**Problem description**
The data below holds a line containing "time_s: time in" and a line containing "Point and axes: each"; please quote exactly those two lines and every line between them, and nothing else.

**Collected material**
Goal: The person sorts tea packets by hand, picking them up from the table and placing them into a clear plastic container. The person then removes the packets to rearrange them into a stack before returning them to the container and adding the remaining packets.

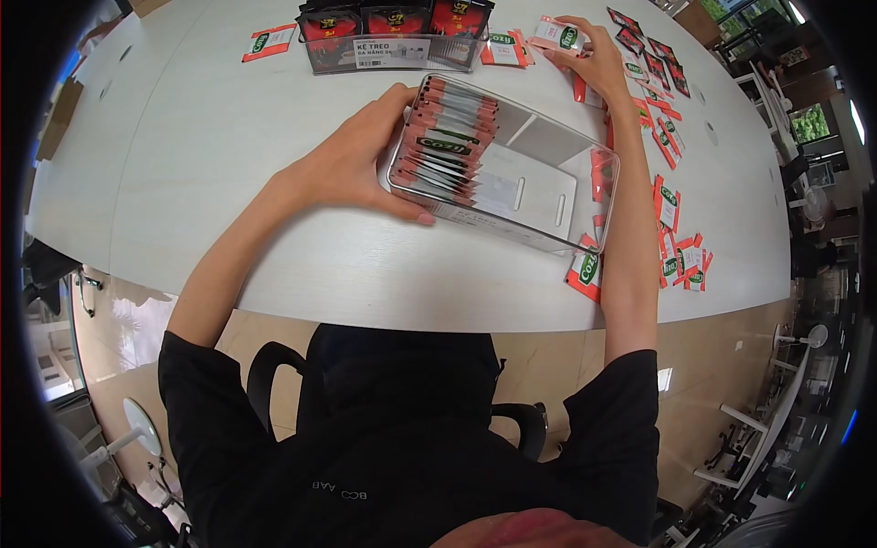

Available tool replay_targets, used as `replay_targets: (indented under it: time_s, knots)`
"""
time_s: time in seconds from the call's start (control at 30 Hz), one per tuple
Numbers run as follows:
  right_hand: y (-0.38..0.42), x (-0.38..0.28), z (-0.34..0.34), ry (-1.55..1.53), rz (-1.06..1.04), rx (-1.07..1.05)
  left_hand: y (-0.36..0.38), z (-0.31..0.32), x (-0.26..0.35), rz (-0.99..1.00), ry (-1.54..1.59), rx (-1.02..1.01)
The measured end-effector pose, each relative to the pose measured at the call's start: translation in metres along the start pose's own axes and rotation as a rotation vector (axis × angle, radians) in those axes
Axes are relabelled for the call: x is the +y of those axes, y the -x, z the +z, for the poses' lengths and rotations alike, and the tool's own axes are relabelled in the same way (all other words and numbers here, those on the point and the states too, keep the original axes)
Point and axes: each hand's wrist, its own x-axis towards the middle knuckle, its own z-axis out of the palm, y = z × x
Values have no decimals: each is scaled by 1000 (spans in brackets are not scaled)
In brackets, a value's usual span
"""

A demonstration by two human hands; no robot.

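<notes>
My left hand (363, 158) grips the left end of a clear plastic box (512, 233), thumb along the near side. The box sits at an angle above the table, and a row of red and white Cozy sachets (448, 137) stands packed in its left part; its right part shows a bare slotted bottom. At the far side of the table my right hand (585, 57) pinches a red and white Cozy sachet (556, 35) between thumb and fingers. Loose Cozy sachets (667, 203) lie beyond and beside my right forearm.
A second clear box (320, 57) with black and red packets stands at the back. One Cozy sachet (270, 42) lies left of it. Black and red packets (654, 69) lie at the back right. The white table (320, 283) has its near edge before my body.
</notes>
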Motion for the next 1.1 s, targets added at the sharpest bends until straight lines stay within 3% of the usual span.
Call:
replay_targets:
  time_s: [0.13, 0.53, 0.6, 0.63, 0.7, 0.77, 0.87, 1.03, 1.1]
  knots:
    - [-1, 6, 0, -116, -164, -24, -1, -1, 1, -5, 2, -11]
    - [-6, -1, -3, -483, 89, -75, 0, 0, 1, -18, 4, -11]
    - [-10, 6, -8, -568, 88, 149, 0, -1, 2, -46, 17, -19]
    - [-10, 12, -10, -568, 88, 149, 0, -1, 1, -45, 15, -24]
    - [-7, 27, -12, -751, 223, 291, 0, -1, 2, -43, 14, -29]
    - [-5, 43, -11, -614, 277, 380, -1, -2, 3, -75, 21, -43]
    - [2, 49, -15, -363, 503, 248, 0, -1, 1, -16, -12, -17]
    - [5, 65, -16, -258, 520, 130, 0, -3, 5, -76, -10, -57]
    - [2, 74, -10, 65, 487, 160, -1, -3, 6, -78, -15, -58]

**Response to this task**
time_s: time in seconds from the call's start (control at 30 Hz), one per tuple
Numbers run as follows:
  right_hand: y (-0.38..0.42), x (-0.38..0.28), z (-0.34..0.34), ry (-1.55..1.53), rz (-1.06..1.04), rx (-1.07..1.05)
  left_hand: y (-0.36..0.38), z (-0.31..0.32), x (-0.26..0.35), rz (-0.99..1.00), ry (-1.54..1.59), rx (-1.02..1.01)
The measured end-effector pose, each relative to the pose measured at the call's start: translation in metres along the start pose's own axes and rotation as a rotation vector (axis × angle, radians) in those axes
Axes are relabelled for the call: x is the +y of those axes, y the -x, z the +z, for the poses' lengths and rotations alike, and the tool's own axes are relabelled in the same way (all other words and numbers here, those on the point and the states too, keep the original axes)
Point and axes: each hand's wrist, its own x-axis towards the middle knuckle, its own z-axis out of the palm, y = z × x

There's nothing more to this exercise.